• What this task involves: Each entry below must be repeated exactly, with pictures left out.

====

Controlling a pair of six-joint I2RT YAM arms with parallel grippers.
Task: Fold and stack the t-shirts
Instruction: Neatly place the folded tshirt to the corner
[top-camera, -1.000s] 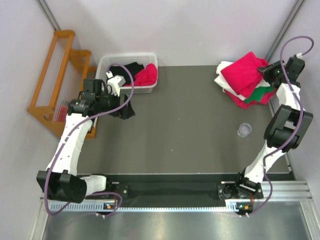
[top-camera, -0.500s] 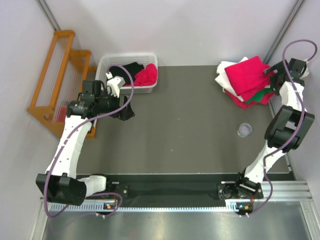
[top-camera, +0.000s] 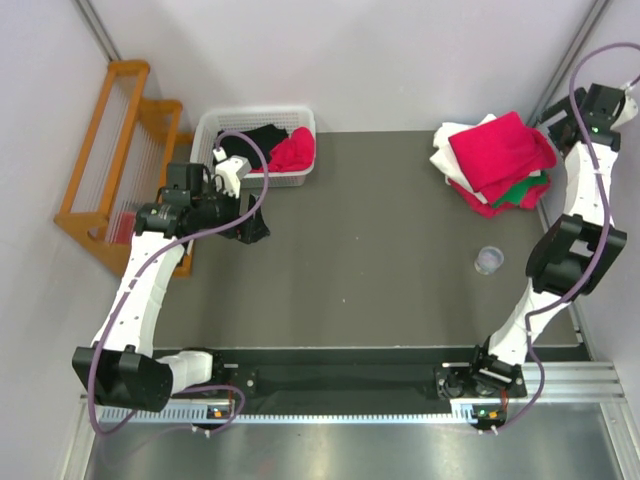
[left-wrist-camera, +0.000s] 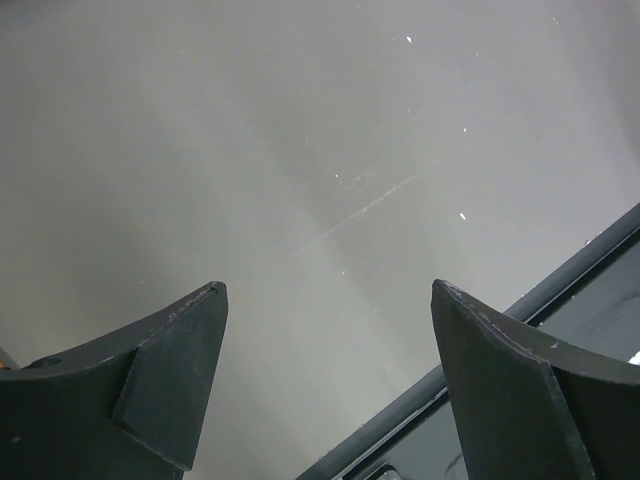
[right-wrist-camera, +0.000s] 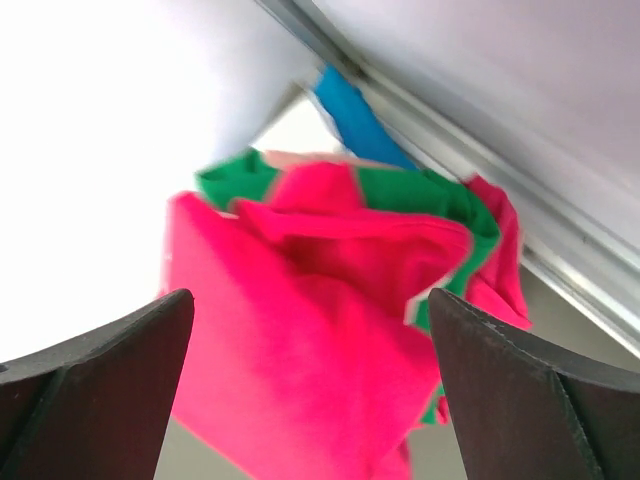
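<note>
A stack of folded t-shirts lies at the table's back right. A crimson shirt (top-camera: 497, 150) is on top, over white (top-camera: 445, 157), green (top-camera: 527, 188) and red (top-camera: 488, 206) ones. My right gripper (top-camera: 562, 124) hangs open and empty just right of the stack. Its wrist view shows the crimson shirt (right-wrist-camera: 300, 350) and a green edge (right-wrist-camera: 425, 196) between the spread fingers (right-wrist-camera: 310, 295). My left gripper (top-camera: 254, 222) is open and empty in front of the white basket (top-camera: 213, 128), which holds a black shirt (top-camera: 262, 136) and a red shirt (top-camera: 294, 150). The left wrist view (left-wrist-camera: 328, 290) shows only a grey surface.
A small clear cup (top-camera: 488, 261) stands on the table in front of the stack. An orange wooden rack (top-camera: 108, 150) stands left of the basket, off the table. Walls close in behind and on the right.
My right gripper has drawn back from the crimson shirt, up and to the right; the shirt has settled flatter on the stack. The left arm has hardly moved.
</note>
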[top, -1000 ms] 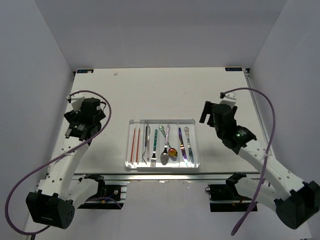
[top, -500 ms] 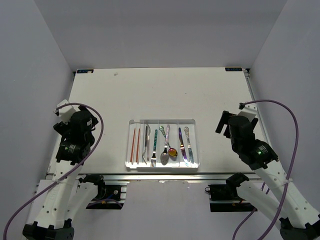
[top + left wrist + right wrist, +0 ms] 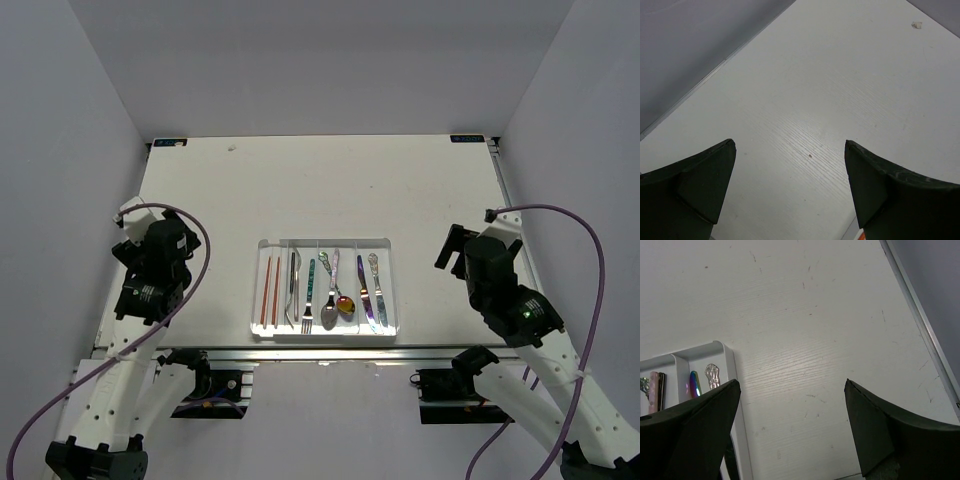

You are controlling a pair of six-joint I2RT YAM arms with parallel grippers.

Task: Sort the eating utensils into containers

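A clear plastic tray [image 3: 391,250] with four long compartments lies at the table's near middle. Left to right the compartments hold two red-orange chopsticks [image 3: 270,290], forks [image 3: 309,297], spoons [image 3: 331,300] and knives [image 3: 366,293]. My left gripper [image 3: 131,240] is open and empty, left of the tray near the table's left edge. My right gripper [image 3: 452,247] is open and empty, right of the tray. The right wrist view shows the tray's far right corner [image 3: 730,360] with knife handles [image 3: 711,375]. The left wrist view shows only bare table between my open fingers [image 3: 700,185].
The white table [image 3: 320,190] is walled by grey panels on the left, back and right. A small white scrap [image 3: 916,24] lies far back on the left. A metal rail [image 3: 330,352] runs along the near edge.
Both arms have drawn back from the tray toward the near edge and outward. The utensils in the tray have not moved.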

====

• Exercise response:
Controlling a pair of six-joint I2RT YAM arms with parallel grippers.
Task: Fold and stack the t-shirts
Instruction: Neatly place the folded tshirt to the corner
[top-camera, -1.000s] 
[top-camera, -0.500s] 
[top-camera, +0.000s] 
[left-wrist-camera, +0.000s] 
[right-wrist-camera, +0.000s] 
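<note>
A stack of folded t-shirts lies at the table's back right. A crimson shirt (top-camera: 497, 150) is on top, over white (top-camera: 445, 157), green (top-camera: 527, 188) and red (top-camera: 488, 206) ones. My right gripper (top-camera: 562, 124) hangs open and empty just right of the stack. Its wrist view shows the crimson shirt (right-wrist-camera: 300, 350) and a green edge (right-wrist-camera: 425, 196) between the spread fingers (right-wrist-camera: 310, 295). My left gripper (top-camera: 254, 222) is open and empty in front of the white basket (top-camera: 213, 128), which holds a black shirt (top-camera: 262, 136) and a red shirt (top-camera: 294, 150). The left wrist view (left-wrist-camera: 328, 290) shows only a grey surface.
A small clear cup (top-camera: 488, 261) stands on the table in front of the stack. An orange wooden rack (top-camera: 108, 150) stands left of the basket, off the table. Walls close in behind and on the right.
My right gripper has drawn back from the crimson shirt, up and to the right; the shirt has settled flatter on the stack. The left arm has hardly moved.
</note>
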[top, -1000 ms] 
[top, -500 ms] 
[top + left wrist + right wrist, +0 ms] 

You are controlling a pair of six-joint I2RT YAM arms with parallel grippers.

Task: Sort the eating utensils into containers

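A clear plastic tray [image 3: 391,250] with four long compartments lies at the table's near middle. Left to right the compartments hold two red-orange chopsticks [image 3: 270,290], forks [image 3: 309,297], spoons [image 3: 331,300] and knives [image 3: 366,293]. My left gripper [image 3: 131,240] is open and empty, left of the tray near the table's left edge. My right gripper [image 3: 452,247] is open and empty, right of the tray. The right wrist view shows the tray's far right corner [image 3: 730,360] with knife handles [image 3: 711,375]. The left wrist view shows only bare table between my open fingers [image 3: 700,185].
The white table [image 3: 320,190] is walled by grey panels on the left, back and right. A small white scrap [image 3: 916,24] lies far back on the left. A metal rail [image 3: 330,352] runs along the near edge.
Both arms have drawn back from the tray toward the near edge and outward. The utensils in the tray have not moved.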

This exercise requires no further work.